The grief you cry out from
draws you toward union.

Your pure sadness
that wants help
is the secret cup.

If we turn our backs on the sadness Advent can bring too quickly, or ignore the grief and rage we can carry around in our own lives, calling it by other names (stress, depression, disappointment, lethargy, apathy, overcommittment), we risk pushing the secret cup of God's love away, our lips still dry.

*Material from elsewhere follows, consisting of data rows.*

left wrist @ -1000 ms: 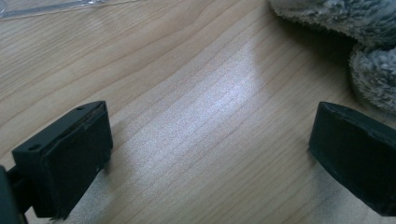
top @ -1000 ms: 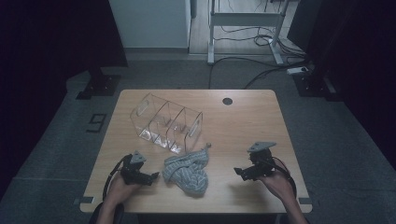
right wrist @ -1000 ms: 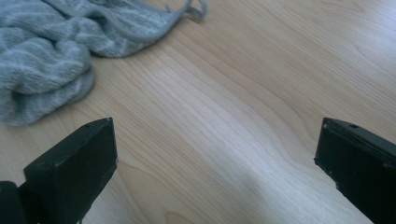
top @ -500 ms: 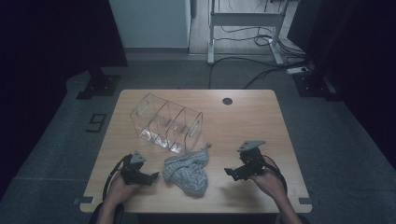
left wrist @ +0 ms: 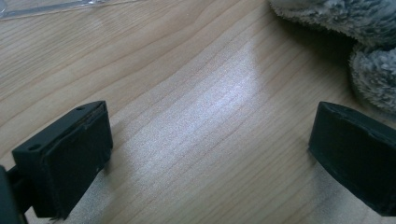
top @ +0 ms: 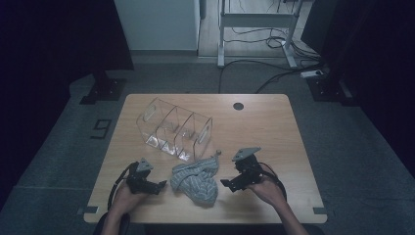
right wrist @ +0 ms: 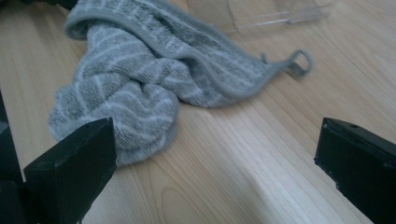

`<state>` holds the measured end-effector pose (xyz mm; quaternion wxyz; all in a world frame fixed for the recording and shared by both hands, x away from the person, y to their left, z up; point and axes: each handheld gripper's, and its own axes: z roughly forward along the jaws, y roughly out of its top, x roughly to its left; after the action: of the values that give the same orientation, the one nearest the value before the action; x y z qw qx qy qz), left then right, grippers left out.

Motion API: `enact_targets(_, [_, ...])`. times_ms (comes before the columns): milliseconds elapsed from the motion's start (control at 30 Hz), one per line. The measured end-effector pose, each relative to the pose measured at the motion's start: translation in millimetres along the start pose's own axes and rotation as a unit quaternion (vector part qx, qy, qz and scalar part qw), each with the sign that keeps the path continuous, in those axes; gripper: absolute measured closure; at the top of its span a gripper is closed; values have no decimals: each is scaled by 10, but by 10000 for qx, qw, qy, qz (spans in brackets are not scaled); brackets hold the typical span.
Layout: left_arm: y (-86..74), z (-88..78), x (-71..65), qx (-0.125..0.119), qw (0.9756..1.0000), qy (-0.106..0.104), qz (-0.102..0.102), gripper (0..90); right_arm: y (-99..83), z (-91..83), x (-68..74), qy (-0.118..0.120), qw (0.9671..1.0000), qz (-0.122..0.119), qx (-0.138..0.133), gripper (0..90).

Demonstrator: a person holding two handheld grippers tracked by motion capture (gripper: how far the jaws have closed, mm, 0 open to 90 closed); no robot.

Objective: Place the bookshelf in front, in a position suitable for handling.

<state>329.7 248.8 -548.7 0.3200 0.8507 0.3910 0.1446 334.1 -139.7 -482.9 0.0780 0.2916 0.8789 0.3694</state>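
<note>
I read the current step as the approach to a grasp: both tools flank the crumpled grey towel with pale stripes and a small hanging loop [top: 195, 180], which lies in a loose heap on the light wooden bench [top: 264, 127], near its front edge and just in front of the clear plastic three-compartment organiser [top: 174, 128].

Left hand-held gripper [top: 159, 186]: jaws spread wide, nothing between them. In the left gripper view I see bare wood across the gap and the towel's fluffy edge [left wrist: 369, 56] just beyond the right-hand jaw (near, not touching as far as I can tell).

Right hand-held gripper [top: 226, 183]: jaws likewise wide apart and empty. In the right gripper view the towel's bunched end [right wrist: 126, 98] sits just behind the left-hand jaw, and the hanging loop [right wrist: 301, 60] points toward the organiser.

Judgement on the next move:
1. I need each tool to bring a free edge or corner of the towel between its jaws before closing.
2. The bound hem is the better target; the bunched middle would gather several layers.
3. I would keep the lower jaw flat to the bench so it slides under the fabric rather than pushing the heap away.
</note>
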Motion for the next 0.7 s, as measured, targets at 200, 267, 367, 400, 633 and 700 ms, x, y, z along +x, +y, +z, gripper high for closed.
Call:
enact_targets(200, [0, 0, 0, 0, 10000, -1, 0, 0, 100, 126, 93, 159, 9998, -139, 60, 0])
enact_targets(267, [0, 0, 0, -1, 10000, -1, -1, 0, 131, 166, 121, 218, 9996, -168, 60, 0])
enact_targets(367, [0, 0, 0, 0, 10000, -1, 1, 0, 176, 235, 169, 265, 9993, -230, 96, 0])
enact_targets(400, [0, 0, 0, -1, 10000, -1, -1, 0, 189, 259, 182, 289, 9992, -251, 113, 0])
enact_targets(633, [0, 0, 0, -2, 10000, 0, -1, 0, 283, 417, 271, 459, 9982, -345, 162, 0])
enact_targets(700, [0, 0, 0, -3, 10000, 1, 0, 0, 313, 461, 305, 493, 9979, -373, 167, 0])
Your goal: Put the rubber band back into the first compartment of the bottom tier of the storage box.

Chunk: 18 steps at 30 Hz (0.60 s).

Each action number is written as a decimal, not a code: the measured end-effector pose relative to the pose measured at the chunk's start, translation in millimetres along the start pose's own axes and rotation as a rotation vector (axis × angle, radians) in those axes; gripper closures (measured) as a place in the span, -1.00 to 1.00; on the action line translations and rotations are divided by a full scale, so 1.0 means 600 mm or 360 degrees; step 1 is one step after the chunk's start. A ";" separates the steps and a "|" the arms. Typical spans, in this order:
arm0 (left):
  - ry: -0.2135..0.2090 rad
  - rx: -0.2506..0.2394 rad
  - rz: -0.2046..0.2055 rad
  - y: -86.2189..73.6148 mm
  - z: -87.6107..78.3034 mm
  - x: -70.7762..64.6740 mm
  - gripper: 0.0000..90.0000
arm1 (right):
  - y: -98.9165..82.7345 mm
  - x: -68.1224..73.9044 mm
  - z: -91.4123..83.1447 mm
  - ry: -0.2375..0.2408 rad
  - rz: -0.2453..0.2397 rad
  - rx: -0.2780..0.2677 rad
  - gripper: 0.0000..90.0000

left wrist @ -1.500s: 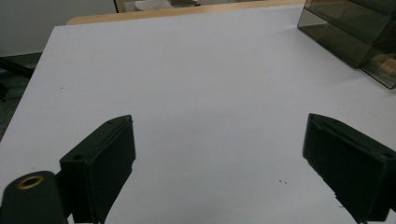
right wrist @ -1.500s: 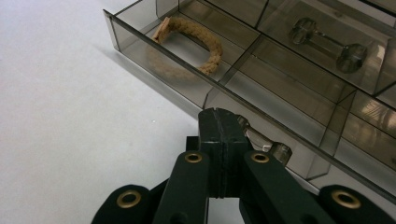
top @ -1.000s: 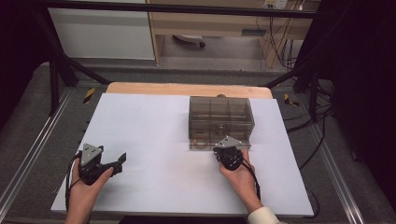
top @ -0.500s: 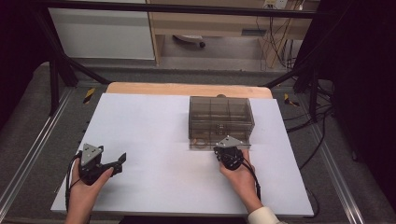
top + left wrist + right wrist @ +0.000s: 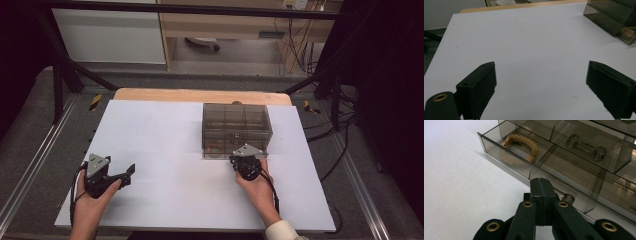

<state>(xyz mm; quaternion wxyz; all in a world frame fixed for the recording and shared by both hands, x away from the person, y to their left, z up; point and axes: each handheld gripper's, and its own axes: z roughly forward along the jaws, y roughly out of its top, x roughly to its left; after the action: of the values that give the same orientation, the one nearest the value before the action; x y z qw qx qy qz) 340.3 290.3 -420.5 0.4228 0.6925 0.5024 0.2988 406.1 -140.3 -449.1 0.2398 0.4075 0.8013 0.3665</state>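
Smoked clear drawer box: stands on the white tabletop, toward its far right part. The bottom drawer is pulled out toward the person, its front wall facing the right tongs.

Drawer contents, seen in the right gripper view: a curved piece of tan rope lies in the drawer's left front compartment; a clear dumbbell-shaped piece lies in a compartment behind and to the right of it. The neighbouring compartment between them and the front wall looks bare.

Small round knob: sits on the drawer's front wall, just beside the tip of the right tongs; whether they touch cannot be told.

Right tongs: held in the person's right hand directly in front of the drawer box, tip at the drawer's front wall. Jaws pressed together, nothing visibly between them.

Left tongs: held in the left hand, well apart from the drawer box, down at the near left of the tabletop. Jaws spread wide, bare tabletop between them.
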 end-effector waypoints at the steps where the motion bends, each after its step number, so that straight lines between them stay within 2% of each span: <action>1: 0.0000 0.0000 0.0000 0.000 0.000 0.000 -0.80 | 0.000 0.000 0.000 0.0002 0.0003 0.0001 1.00; 18: -0.0003 0.0004 0.0008 0.000 0.000 -0.001 -0.80 | 0.001 -0.005 0.004 -0.0001 0.0024 -0.0016 1.00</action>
<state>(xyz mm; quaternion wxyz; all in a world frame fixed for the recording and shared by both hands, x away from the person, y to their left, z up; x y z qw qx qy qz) 340.1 289.9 -420.4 0.4217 0.6945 0.5007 0.2987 409.7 -141.4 -449.6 0.2393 0.4125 0.7963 0.3722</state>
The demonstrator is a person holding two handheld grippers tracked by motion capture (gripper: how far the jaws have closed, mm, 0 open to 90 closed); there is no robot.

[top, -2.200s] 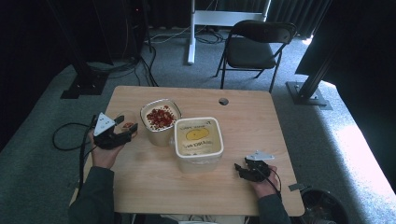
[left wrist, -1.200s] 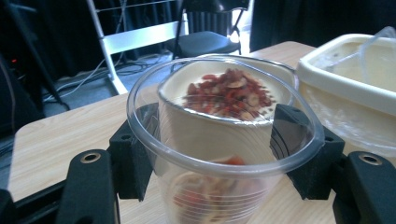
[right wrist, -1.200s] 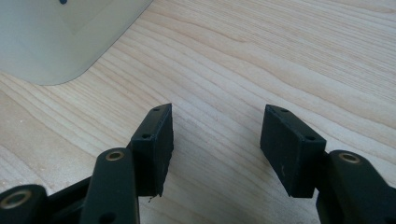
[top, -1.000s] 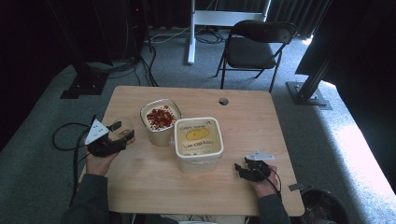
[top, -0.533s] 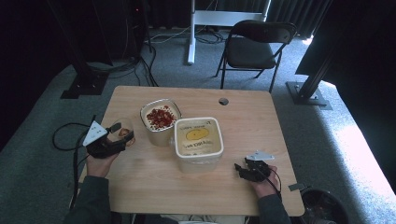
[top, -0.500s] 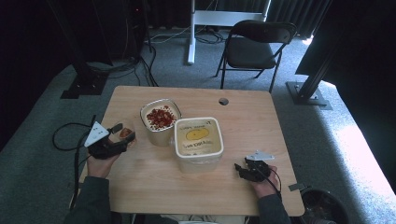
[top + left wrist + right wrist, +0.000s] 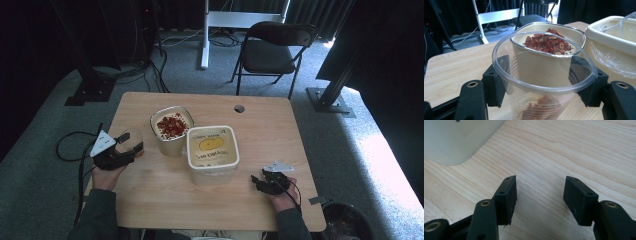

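At the left of the high view, the left gripper point(image 7: 131, 146) holds something blurry. Its own view shows it pinching a clear round plastic cup point(image 7: 544, 85) with red bits at the bottom. The right gripper point(image 7: 539, 197) stands spread over the bare wooden table point(image 7: 579, 152), holding nothing.

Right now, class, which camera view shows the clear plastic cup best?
The left gripper view: the clear plastic cup sits close up between the left gripper's jaws, its rim, ribbed wall and the reddish bits at its bottom plain. The high view shows the cup small and faint at that gripper's tip.
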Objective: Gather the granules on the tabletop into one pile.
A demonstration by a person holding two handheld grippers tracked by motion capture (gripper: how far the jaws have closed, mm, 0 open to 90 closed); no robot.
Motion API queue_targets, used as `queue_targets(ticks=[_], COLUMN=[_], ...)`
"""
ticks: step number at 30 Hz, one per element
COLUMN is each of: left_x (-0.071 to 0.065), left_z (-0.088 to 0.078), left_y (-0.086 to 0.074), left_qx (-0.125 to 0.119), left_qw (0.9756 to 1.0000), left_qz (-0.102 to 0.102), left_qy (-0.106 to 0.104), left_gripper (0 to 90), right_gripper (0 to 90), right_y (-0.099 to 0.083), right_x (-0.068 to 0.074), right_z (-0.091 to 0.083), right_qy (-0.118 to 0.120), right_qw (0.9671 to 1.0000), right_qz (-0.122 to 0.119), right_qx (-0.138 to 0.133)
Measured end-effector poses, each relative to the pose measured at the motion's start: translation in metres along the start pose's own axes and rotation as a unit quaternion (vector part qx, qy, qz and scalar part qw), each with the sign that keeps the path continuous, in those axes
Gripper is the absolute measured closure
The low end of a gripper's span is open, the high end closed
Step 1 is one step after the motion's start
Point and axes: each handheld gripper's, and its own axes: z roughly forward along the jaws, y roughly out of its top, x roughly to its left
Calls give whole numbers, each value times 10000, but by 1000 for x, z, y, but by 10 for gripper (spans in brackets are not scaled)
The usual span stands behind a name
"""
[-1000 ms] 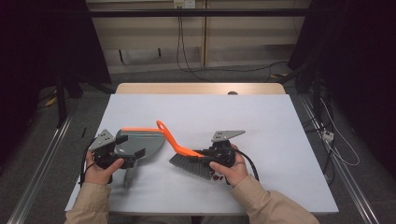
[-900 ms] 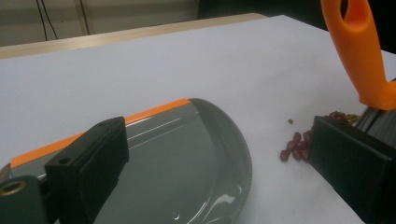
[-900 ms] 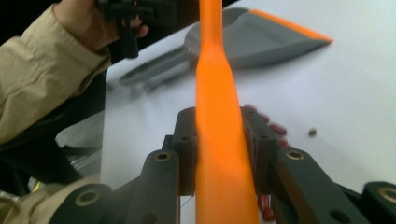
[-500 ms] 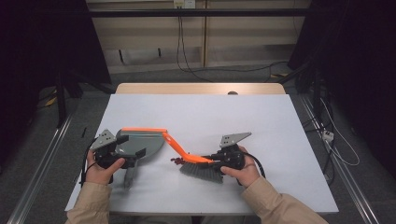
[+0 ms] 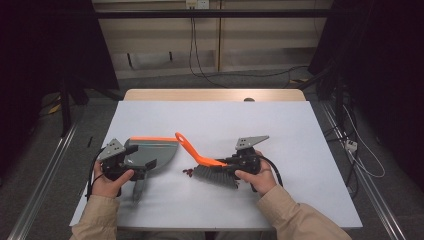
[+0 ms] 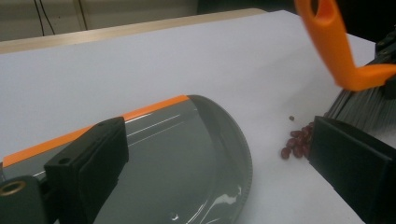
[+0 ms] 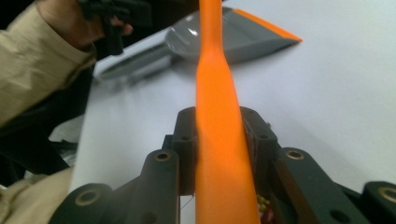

You will probably not "like" this song. 
Note your disquiet, but listen for the full arc of the story it tells.
Christmas Steps by Mogwai

The secret cup of Advent, the miracle of the incarnation, is the place where our deepest lament becomes music, and our grief becomes song. Christmas Steps may refer to a street in Bristol, but it's also a way of walking into Advent - sometimes on our knees. The 'grief we cry out from' isn't pretty. It certainly isn't grammatically correct. But it has a shape, a form, a release, as we surrender our illusions to a God we can barely name aloud.

A true experience of God's grace is not for the faint of heart. Yet for a pearl of great price, might we not risk our discomfort with the disjointed side of our Advent longings?

There are deep currents in our hearts, prayers and longings written along the lines of our bones which only the promise of incarnation in Advent can answer. Fear ye not: there will yet be time for cookie baking and carols, for comfort and good cheer. Our music project will bend again toward songs of joy and hope. Yet for Advent to really take hold in us, there needs to be a moment for the fierce grace of God to break over us like waves of sound, cascades of light. A moment when we allow the hardest part of Advent to usher us straight into the center of it's incredible mystery: that the pain is never, never the final word. Against all statistics and expectations, against all reason and logic, Christ's peace is born into this chaos, this need, this 'grief we cry out from.'

Alleluia. Alleluia, indeed.


What uncomfortable emotions do you carry into this Advent season?


May you stay with your disquiet, even for a moment, and allow it to draw you fully into the arms of God.